● **REQUIREMENT**: What this exercise requires is a verbatim reproduction of the data below.

● **DATA BLOCK**:
:::

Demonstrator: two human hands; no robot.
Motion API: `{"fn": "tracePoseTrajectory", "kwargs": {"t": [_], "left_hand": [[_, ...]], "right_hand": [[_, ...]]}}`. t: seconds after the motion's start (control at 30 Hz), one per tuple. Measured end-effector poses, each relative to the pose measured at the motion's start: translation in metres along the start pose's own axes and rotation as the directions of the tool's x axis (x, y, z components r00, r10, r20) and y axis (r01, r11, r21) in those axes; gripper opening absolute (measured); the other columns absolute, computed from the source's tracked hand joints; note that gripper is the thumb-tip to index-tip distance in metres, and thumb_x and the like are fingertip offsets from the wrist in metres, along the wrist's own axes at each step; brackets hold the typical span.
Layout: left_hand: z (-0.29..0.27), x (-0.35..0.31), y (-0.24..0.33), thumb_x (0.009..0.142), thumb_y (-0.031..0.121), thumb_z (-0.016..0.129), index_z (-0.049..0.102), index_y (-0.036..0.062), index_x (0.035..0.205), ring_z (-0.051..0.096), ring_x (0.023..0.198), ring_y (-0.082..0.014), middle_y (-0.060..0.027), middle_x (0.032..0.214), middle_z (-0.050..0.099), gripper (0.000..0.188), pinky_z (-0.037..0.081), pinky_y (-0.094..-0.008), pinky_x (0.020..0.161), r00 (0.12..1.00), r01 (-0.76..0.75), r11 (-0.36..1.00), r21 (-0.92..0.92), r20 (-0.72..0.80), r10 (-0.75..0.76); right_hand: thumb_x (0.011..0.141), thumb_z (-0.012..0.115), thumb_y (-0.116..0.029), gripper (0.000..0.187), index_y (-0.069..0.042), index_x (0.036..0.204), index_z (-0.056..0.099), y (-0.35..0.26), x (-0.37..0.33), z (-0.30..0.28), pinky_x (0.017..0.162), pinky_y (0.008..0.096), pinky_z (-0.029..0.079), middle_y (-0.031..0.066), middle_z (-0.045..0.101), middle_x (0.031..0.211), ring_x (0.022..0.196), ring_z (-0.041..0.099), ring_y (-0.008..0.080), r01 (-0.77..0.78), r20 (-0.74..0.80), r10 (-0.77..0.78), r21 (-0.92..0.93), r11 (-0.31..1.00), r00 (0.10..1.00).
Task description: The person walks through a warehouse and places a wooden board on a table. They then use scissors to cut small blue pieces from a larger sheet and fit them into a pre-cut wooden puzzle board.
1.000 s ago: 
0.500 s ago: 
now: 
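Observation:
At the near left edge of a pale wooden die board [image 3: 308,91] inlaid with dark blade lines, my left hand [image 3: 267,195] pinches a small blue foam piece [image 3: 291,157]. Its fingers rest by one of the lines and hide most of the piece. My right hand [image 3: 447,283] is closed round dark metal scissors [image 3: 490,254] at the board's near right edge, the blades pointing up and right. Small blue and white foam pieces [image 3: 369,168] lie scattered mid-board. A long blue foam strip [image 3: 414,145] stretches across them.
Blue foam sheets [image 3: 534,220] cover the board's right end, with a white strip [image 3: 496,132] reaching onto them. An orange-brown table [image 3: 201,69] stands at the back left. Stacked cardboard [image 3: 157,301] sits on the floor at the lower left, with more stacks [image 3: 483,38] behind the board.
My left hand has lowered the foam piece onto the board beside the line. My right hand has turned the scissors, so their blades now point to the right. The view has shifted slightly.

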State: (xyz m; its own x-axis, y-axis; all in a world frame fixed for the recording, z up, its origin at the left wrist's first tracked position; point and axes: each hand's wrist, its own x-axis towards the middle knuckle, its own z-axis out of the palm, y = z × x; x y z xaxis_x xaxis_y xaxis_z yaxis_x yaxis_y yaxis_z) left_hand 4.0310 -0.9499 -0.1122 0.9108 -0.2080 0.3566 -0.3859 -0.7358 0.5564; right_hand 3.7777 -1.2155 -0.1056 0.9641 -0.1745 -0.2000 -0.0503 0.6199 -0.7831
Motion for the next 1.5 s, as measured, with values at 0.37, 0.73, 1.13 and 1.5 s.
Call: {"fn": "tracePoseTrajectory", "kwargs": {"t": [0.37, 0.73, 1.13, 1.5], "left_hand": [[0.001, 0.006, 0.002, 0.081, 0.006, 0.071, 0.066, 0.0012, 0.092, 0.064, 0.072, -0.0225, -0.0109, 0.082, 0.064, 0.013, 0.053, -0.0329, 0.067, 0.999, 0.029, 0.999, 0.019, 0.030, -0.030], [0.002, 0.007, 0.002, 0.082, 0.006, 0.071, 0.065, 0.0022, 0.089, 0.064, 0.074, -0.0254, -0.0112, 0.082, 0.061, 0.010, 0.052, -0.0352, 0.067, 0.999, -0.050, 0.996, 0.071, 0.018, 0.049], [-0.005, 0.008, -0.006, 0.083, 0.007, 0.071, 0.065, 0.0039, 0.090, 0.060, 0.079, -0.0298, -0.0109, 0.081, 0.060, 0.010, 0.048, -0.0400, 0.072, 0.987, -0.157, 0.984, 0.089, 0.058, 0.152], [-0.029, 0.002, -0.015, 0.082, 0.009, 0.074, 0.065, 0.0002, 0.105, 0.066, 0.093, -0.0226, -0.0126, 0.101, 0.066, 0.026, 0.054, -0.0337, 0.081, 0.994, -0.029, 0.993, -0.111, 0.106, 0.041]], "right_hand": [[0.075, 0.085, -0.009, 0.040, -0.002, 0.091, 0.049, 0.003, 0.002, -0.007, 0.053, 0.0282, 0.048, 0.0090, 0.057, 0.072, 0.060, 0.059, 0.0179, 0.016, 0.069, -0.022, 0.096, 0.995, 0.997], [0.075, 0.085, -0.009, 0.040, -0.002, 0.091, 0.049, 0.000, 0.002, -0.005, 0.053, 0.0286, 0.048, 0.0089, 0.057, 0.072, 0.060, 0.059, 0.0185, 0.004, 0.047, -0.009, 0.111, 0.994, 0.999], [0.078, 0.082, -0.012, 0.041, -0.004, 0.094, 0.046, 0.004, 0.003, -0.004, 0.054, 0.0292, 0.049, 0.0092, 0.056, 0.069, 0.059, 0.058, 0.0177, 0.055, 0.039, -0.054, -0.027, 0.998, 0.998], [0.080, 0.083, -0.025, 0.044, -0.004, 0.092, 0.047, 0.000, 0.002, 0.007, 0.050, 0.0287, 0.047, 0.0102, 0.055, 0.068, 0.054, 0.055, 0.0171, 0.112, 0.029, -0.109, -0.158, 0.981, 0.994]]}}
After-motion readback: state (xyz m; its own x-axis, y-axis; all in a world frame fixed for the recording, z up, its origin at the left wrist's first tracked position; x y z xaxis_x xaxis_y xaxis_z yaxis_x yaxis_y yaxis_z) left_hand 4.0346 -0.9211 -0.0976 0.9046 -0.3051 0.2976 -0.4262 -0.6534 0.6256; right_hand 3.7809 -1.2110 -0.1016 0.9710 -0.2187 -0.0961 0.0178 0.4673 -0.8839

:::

● **RESPONSE BELOW**:
Demonstrator: two human hands; no robot.
Motion API: `{"fn": "tracePoseTrajectory", "kwargs": {"t": [_], "left_hand": [[_, ...]], "right_hand": [[_, ...]]}}`. t: seconds after the motion's start (control at 30 Hz), one per tuple. Measured end-effector poses, each relative to the pose measured at the motion's start: translation in metres along the start pose's own axes and rotation as the directions of the tool's x axis (x, y, z components r00, r10, r20) and y axis (r01, r11, r21) in those axes; gripper opening absolute (measured); the other columns absolute, computed from the source's tracked hand joints; note that gripper is the thumb-tip to index-tip distance in metres, and thumb_x and the like are fingertip offsets from the wrist in metres, along the wrist's own axes at each step; brackets hold the typical span.
Layout: left_hand: z (-0.29..0.27), x (-0.35..0.31), y (-0.24..0.33), thumb_x (0.009..0.142), thumb_y (-0.031..0.121), thumb_z (-0.016..0.129), index_z (-0.049..0.102), index_y (-0.036..0.062), index_x (0.035..0.205), ring_z (-0.051..0.096), ring_x (0.023..0.198), ring_y (-0.082..0.014), middle_y (-0.060..0.027), middle_x (0.032..0.214), middle_z (-0.050..0.099), gripper (0.000..0.188), pinky_z (-0.037..0.081), pinky_y (-0.094..-0.008), pinky_x (0.020..0.161), r00 (0.12..1.00), r01 (-0.76..0.75), r11 (-0.36..1.00), r21 (-0.92..0.92), r20 (-0.72..0.80), r10 (-0.75..0.76); right_hand: thumb_x (0.011..0.141), thumb_z (-0.012..0.115), thumb_y (-0.116..0.029), gripper (0.000..0.187), index_y (-0.069..0.042), index_x (0.036..0.204), index_z (-0.056..0.099), y (-0.35..0.26), x (-0.37..0.33), z (-0.30..0.28), pinky_x (0.017..0.162), pinky_y (0.008..0.096), pinky_z (-0.029..0.079), middle_y (-0.031..0.066), middle_z (-0.045..0.101), middle_x (0.031..0.211), ring_x (0.022..0.196), ring_z (-0.041..0.099), ring_y (-0.008..0.080), r01 (-0.77..0.78), r20 (-0.74..0.80), r10 (-0.77..0.78), r21 (-0.92..0.93), r11 (-0.31..1.00), r00 (0.10..1.00).
Task description: The person walks through a warehouse and places a wooden board on a table. They then use scissors to cut small blue pieces from a larger sheet and fit them into a pre-cut wooden puzzle board.
1.000 s ago: 
0.500 s ago: 
now: 
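Observation:
At the near left edge of a pale wooden die board [image 3: 308,91] inlaid with dark blade lines, my left hand [image 3: 267,195] pinches a small blue foam piece [image 3: 291,157]. Its fingers rest by one of the lines and hide most of the piece. My right hand [image 3: 447,283] is closed round dark metal scissors [image 3: 490,254] at the board's near right edge, the blades pointing up and right. Small blue and white foam pieces [image 3: 369,168] lie scattered mid-board. A long blue foam strip [image 3: 414,145] stretches across them.
Blue foam sheets [image 3: 534,220] cover the board's right end, with a white strip [image 3: 496,132] reaching onto them. An orange-brown table [image 3: 201,69] stands at the back left. Stacked cardboard [image 3: 157,301] sits on the floor at the lower left, with more stacks [image 3: 483,38] behind the board.
My left hand has lowered the foam piece onto the board beside the line. My right hand has turned the scissors, so their blades now point to the right. The view has shifted slightly.
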
State: (xyz m; its own x-axis, y-axis; all in a world frame fixed for the recording, z up, its origin at the left wrist's first tracked position; point and axes: each hand's wrist, its own x-axis towards the middle knuckle, its own z-axis out of the palm, y = z × x; x y z xaxis_x xaxis_y xaxis_z yaxis_x yaxis_y yaxis_z) left_hand 4.0310 -0.9499 -0.1122 0.9108 -0.2080 0.3566 -0.3859 -0.7358 0.5564; right_hand 3.7777 -1.2155 -0.1056 0.9641 -0.1745 -0.2000 -0.0503 0.6199 -0.7831
Motion for the next 1.5 s, as measured, with values at 0.37, 0.73, 1.13 and 1.5 s.
Call: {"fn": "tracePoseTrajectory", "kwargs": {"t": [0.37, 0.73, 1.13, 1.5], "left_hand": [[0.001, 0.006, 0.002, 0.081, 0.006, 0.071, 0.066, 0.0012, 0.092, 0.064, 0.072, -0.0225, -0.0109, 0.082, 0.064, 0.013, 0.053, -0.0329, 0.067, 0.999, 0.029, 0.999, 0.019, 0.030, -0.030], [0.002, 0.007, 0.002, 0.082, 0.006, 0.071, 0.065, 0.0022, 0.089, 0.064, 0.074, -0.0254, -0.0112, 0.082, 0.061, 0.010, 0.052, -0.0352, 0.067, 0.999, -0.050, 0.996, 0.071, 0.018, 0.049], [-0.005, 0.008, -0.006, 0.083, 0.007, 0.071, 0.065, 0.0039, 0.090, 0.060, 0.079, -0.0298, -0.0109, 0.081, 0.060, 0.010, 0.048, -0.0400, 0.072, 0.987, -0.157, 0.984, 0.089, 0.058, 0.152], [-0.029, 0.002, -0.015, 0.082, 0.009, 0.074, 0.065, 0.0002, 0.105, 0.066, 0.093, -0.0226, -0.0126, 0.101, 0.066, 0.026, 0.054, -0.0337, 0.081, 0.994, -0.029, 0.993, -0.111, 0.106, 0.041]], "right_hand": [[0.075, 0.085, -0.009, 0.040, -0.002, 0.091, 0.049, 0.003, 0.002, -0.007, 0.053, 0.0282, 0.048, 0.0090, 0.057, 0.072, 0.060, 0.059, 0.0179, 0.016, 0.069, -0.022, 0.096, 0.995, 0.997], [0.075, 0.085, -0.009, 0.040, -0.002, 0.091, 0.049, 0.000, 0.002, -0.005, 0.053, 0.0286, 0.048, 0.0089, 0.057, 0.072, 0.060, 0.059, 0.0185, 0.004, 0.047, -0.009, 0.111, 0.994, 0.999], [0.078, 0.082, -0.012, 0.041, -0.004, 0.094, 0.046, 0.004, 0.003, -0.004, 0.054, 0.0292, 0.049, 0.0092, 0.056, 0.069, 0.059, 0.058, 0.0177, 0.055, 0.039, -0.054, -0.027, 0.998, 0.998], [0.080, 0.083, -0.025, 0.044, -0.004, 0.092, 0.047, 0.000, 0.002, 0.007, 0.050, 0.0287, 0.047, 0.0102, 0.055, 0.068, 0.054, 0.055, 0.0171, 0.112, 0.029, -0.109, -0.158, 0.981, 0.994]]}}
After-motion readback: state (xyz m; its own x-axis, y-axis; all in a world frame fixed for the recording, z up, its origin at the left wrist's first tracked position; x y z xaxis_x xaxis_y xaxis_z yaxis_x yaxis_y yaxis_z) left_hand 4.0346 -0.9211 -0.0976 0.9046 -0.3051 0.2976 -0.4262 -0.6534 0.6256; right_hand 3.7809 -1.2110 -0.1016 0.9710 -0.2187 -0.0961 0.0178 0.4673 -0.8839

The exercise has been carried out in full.